REQUIREMENT –
Please write out every entry below exactly, leaving out any pictures.

DATASET EXCERPTS –

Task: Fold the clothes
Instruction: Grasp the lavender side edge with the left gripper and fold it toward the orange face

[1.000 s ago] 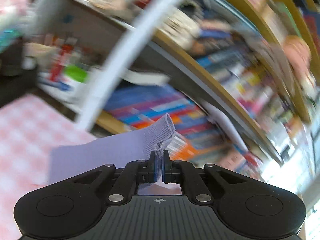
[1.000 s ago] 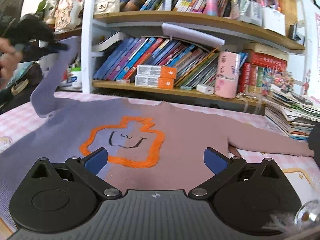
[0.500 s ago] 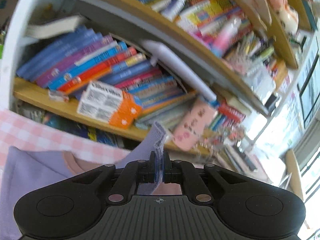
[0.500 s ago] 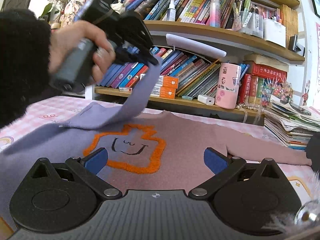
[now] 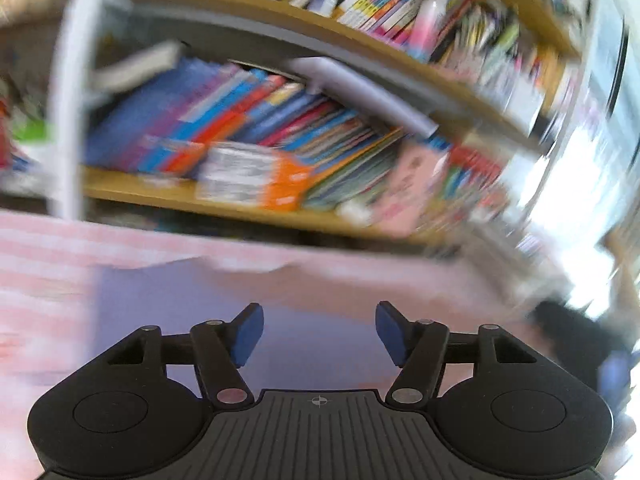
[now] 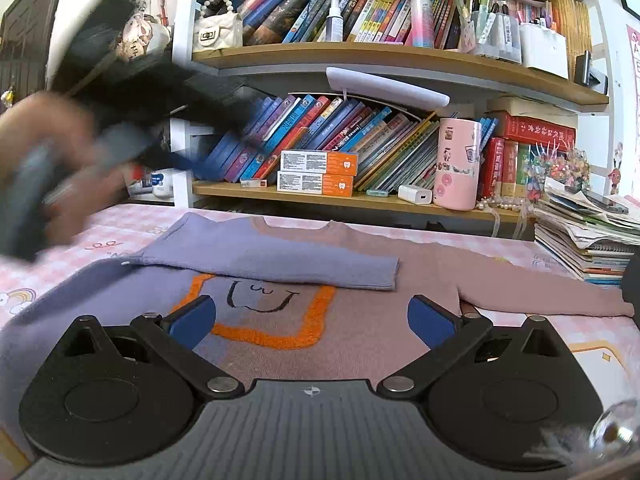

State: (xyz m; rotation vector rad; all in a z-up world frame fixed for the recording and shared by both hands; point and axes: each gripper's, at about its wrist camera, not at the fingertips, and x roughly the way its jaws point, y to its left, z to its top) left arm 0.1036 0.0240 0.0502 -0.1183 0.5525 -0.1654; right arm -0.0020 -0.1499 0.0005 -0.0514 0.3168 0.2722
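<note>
Knit sweater (image 6: 360, 320): we see a lilac and mauve sweater lying flat on the pink checked tablecloth (image 6: 120, 220), its front up, with an orange fuzzy outline (image 6: 304, 332) and a black smiling face on the chest.
Lilac sleeve (image 6: 280, 260): we find it folded across the sweater's chest, lying just above the orange outline, its cuff end near the sweater's middle.
Mauve sleeve (image 6: 540, 296): it stretches out flat to the sweater's far right side, toward the stack of magazines (image 6: 588, 236).
Right gripper (image 6: 312, 320): we hold it low over the sweater's lower front, blue pads spread wide, nothing between them.
Left gripper (image 5: 318, 332): its own view is blurred, yet we make out the jaws parted and bare over lilac cloth; from the right wrist view it hangs above the sweater's left shoulder, smeared by motion, in a hand (image 6: 48, 168).
Bookshelf (image 6: 360, 200): behind the sweater, past the table edge, holding slanted books, two orange and white boxes (image 6: 318, 172) and a pink cup (image 6: 456, 164).
</note>
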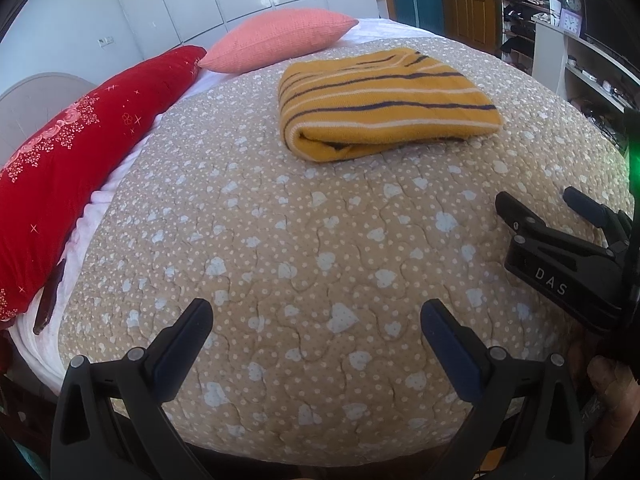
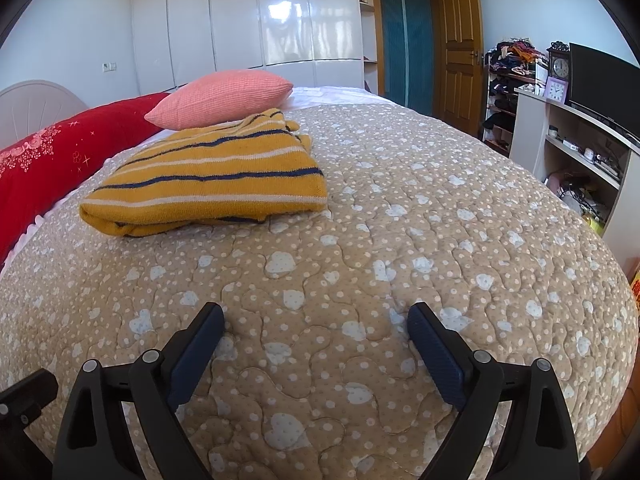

RESULT FOR THIS TASK –
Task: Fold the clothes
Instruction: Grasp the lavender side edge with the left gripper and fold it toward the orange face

[1.000 s ago] 
[1.000 s ago] 
[0.500 s ago] 
[0.500 s ago] 
[now] 
[now] 

State: (xyz m; rotation vector rad; all in a z-up world frame fixed for the recording and shared by both hands; point and axes: each gripper's, at about its wrist camera, not at the fingertips, and x roughly the way its jaws point, y to its left, z to its top) left arm 0.1036 0.0240 0.0502 -0.1183 0.5525 -0.1654; right arm -0.0020 -0.1499 0.0005 -0.0514 0.3168 0.2722
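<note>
Knit sweater (image 6: 360, 320): we see a lilac and mauve sweater lying flat on the pink checked tablecloth (image 6: 120, 220), its front up, with an orange fuzzy outline (image 6: 304, 332) and a black smiling face on the chest.
Lilac sleeve (image 6: 280, 260): we find it folded across the sweater's chest, lying just above the orange outline, its cuff end near the sweater's middle.
Mauve sleeve (image 6: 540, 296): it stretches out flat to the sweater's far right side, toward the stack of magazines (image 6: 588, 236).
Right gripper (image 6: 312, 320): we hold it low over the sweater's lower front, blue pads spread wide, nothing between them.
Left gripper (image 5: 318, 332): its own view is blurred, yet we make out the jaws parted and bare over lilac cloth; from the right wrist view it hangs above the sweater's left shoulder, smeared by motion, in a hand (image 6: 48, 168).
Bookshelf (image 6: 360, 200): behind the sweater, past the table edge, holding slanted books, two orange and white boxes (image 6: 318, 172) and a pink cup (image 6: 456, 164).
</note>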

The response has been given in full.